Big data analytics are insights drawn upon these new sources of data, which sometimes happens in near-real time. It’s about uncovering hidden correlations, unknown patterns and valuable information to enable a better understanding of the business environment, in effect leading to superior decision making capability. Companies that employ big data analytics often create new marketing opportunities that contribute towards revenues.
Data as a Service
Just like any other “as-a-service” business model, Data-as-a-Service (DaaS) is based on the premise that just like software, infrastructure or platform, data too can be availed in an on-demand basis. As organisations grow and layers of technological innovations are added, it becomes increasingly difficult for most to have dedicated in-house teams taking care of everything. In some cases it would make more sense to outsource specific tasks and focus on the core business objectives. However for most companies data is increasingly becoming mission-critical – which is all the more reason to have a more specialized and reliable data partner who deal with various complexities for a bunch of clients daily.

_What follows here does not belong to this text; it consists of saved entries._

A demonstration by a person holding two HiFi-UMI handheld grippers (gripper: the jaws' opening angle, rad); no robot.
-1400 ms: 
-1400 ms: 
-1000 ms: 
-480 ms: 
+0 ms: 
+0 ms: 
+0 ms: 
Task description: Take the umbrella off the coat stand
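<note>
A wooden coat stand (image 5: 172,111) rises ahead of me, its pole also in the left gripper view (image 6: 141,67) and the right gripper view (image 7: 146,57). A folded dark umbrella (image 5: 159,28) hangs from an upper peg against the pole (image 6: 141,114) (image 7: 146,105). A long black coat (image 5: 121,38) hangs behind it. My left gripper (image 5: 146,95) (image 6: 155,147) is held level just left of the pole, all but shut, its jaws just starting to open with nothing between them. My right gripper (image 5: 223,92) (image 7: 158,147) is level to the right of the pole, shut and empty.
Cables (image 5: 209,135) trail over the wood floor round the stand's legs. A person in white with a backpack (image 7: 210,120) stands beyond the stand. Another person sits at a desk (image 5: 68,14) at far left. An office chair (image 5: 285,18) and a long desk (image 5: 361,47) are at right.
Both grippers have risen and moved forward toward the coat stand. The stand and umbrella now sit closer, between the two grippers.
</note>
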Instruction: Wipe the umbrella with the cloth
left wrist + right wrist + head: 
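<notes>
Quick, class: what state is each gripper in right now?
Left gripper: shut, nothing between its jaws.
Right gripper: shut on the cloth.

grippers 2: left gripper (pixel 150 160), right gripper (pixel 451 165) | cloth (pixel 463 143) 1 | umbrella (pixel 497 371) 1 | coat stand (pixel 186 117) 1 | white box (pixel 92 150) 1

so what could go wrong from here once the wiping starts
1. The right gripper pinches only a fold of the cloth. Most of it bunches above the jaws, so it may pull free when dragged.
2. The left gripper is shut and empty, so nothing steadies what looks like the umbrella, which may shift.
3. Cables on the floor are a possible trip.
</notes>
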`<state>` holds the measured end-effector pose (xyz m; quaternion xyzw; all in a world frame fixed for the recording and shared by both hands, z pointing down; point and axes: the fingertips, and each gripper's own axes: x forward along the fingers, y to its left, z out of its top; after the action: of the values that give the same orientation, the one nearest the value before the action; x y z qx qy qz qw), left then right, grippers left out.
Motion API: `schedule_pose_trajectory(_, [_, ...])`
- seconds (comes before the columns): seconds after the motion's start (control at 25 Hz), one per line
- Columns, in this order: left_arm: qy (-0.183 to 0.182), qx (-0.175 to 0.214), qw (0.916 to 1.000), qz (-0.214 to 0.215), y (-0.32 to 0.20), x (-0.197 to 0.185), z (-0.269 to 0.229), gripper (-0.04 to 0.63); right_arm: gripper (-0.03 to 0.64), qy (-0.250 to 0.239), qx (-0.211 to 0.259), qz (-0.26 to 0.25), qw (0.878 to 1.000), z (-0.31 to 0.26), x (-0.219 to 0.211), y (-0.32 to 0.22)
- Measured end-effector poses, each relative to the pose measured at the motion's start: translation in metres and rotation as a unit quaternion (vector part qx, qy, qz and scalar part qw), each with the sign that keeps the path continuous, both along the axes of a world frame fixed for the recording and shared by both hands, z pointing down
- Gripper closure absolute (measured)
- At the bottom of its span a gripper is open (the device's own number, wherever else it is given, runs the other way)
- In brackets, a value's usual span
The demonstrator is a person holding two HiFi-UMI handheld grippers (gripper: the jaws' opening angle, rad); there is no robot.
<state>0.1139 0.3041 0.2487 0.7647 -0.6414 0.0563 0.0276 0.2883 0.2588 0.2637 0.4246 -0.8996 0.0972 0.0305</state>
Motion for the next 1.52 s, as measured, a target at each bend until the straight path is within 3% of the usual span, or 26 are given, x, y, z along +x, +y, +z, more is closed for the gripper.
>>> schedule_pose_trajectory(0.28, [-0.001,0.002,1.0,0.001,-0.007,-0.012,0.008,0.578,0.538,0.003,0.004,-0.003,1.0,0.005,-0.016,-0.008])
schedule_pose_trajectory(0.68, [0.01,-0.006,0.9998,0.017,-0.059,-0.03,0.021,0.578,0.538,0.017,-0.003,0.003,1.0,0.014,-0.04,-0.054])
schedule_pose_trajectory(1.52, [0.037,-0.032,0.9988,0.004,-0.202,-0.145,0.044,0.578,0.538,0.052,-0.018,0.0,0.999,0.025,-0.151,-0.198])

Though the initial uses of Data as a service were in creating web mashups, more commercial as well as non-commercial organisations (such as UN, FBI, CIA, research institutes etc.) are increasingly employing DaaS to make the world a better place.
Data-as-a-Service is all about data aggregation and exposure. Most DaaS providers aggregate and manage data sets, and allow access to this data via an API. Usually this is a firehose kind of a setup, though most custom DaaS providers (such as PromptCloud) also function in a similar fashion. The vendor provides the structured data, on top of which companies put an additional layer of analytics, either in-house or through an analytics partner.
Some of the benefits of DaaS are agility, cost-effectiveness and access to superior quality data in a pay-per-use model. As customers don’t need a significant understanding of the data, they can directly put this data to use and as the whole process is outsourced, cost savings are natural.